=== Data to examine ===
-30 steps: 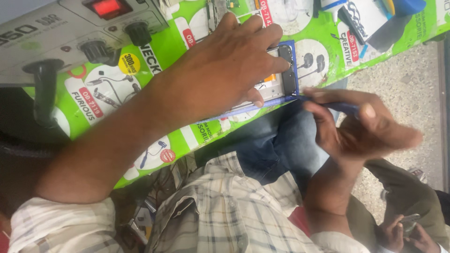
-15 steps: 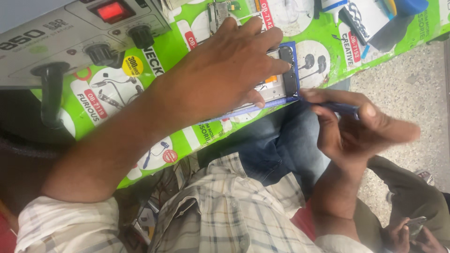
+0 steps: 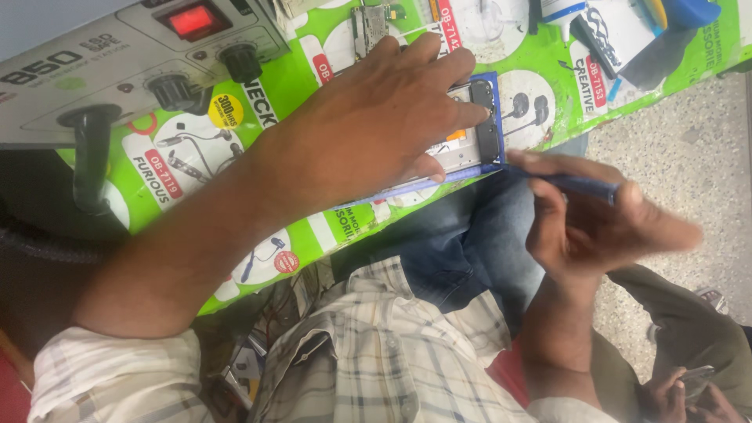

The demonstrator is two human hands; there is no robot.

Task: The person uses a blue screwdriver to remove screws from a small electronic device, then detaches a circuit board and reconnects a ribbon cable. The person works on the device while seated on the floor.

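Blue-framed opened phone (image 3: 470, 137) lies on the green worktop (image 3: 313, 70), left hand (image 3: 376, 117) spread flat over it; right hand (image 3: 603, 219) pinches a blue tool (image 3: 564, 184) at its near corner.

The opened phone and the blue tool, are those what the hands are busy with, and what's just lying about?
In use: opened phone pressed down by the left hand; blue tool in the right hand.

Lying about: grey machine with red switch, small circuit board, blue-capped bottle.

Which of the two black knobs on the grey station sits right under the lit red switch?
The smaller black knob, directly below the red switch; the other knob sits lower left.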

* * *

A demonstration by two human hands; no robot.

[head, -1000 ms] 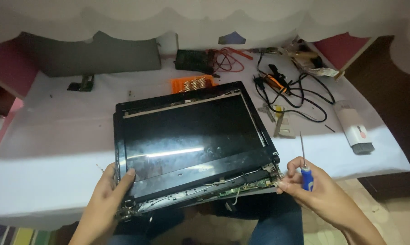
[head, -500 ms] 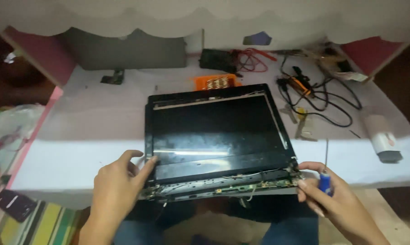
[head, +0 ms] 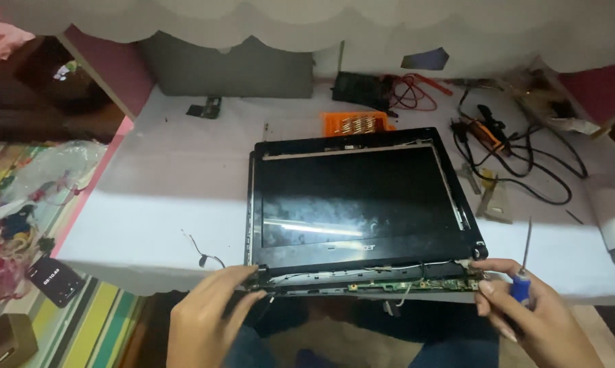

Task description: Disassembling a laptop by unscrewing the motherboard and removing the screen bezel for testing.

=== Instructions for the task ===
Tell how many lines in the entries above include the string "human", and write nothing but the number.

=== Response area ===
2